With an intact scenario confined to two players, the 70-minute drama unfolds with the rhythm and logic of a poem. We meet two men who have set sail in a fragile boat. One (Shaun Goss) seems eager to cast further adrift, while the other (Luke Mulquiney) is wary of his companion’s almost threatening melancholy, and the way he keeps nudging their vessel away from the safety of the shoreline.

The characters are never named (the program lists them as ‘The One’ and ‘The Other’), nor is their location defined. What becomes the focus instead is the uneasy relationship between the two as they chart their voyage, riding the extended metaphor of the ocean as a nihilistic abyss, into which ‘The One’ cannot help but peer.

In Zoë Rouse’s echoing set design, concrete stands in for water. A single rope snakes along the ground and outlines the edge of the sailors’ boat, at once tethering the men to land as well as illustrating the flimsy line separating them from nothingness.

This clever design supplies some dramatic stage pictures, such as when ‘The One’ goads ‘The Other’, early in the piece, to stand at the boat’s stern, teetering on the unsteady line, unaware of his fellow sailor’s ultimate endgame.

The language (this English version by Simon Stephens premiered at London’s Young Vic theatre in 2011) is dense: it illustrates only the hermetic world of these characters as they exist right at this moment, rarely gesturing to any external context.

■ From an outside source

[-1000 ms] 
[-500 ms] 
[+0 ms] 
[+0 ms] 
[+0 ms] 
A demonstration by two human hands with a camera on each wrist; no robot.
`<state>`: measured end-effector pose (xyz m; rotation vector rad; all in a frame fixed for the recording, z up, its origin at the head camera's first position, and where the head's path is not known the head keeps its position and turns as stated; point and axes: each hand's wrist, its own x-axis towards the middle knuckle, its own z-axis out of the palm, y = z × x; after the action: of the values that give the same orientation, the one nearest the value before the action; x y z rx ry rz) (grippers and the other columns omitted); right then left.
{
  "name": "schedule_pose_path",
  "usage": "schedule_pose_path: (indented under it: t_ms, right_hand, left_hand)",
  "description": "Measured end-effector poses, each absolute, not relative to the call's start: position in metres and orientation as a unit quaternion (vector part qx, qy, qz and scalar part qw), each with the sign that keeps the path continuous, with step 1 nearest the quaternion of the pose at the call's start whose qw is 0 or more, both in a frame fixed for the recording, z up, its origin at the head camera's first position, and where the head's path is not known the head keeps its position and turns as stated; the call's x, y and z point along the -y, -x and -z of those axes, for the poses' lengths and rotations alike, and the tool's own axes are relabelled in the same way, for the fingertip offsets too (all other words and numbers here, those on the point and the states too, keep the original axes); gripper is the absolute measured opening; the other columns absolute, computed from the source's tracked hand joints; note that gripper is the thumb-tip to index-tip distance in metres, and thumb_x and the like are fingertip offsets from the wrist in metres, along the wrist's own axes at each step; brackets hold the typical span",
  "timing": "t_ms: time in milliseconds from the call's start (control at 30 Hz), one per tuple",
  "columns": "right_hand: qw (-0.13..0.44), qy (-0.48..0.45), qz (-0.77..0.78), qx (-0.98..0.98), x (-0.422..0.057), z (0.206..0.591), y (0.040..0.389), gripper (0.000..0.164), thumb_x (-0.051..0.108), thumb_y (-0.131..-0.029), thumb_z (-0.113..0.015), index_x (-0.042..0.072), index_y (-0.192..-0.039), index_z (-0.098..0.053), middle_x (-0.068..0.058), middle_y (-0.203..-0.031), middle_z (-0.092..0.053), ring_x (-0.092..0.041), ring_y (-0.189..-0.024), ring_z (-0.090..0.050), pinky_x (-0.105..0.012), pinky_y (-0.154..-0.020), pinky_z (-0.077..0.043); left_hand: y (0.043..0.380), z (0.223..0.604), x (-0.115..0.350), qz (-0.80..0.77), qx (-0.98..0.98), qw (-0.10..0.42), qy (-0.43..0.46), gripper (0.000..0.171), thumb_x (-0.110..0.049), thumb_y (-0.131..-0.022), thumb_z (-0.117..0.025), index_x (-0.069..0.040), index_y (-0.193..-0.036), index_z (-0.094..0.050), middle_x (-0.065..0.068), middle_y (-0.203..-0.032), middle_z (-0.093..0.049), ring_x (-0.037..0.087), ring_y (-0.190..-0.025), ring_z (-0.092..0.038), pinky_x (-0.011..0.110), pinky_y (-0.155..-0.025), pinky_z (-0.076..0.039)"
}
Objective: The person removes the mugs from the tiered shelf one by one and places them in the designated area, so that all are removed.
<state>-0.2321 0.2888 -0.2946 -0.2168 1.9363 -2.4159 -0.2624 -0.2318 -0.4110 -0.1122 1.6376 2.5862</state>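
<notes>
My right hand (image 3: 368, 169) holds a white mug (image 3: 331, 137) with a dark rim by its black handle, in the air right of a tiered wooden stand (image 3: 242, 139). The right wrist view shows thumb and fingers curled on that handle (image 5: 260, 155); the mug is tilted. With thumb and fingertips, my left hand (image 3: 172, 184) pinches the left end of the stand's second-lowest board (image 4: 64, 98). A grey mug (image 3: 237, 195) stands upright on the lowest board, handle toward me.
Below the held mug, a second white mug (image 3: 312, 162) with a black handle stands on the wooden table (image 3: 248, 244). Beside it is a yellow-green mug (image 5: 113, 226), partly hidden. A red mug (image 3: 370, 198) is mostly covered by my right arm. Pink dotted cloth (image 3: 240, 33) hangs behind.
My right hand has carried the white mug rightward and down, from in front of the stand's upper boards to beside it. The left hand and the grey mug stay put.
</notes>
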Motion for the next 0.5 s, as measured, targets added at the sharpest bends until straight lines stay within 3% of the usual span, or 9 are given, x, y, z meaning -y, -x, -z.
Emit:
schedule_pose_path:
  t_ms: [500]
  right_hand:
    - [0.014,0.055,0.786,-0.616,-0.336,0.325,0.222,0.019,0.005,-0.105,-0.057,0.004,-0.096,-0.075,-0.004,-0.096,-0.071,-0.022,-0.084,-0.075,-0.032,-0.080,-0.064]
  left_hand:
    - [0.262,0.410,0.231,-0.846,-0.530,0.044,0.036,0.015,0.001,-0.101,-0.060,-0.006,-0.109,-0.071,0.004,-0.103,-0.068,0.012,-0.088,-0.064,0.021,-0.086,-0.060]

Fosse is one of Europe’s most performed dramatists and yet he remains a comparatively obscure figure on English-speaking stages. The British press, for example, has often derided his seemingly impenetrable text. It is fair to say that Fosse’s non-realist style is not common in English-speaking drama, but it doesn’t seem fair to criticise his writing on the same criteria as one would, say, a realist play.

Fans of Fosse will be keen to see his rarely-performed-here work as it is interpreted by young Australian theatremakers; for others, the production is a worthy introduction to Fosse’s unique style.

I am the Wind is playing at Collingwood Underground Arts Park, until December 1.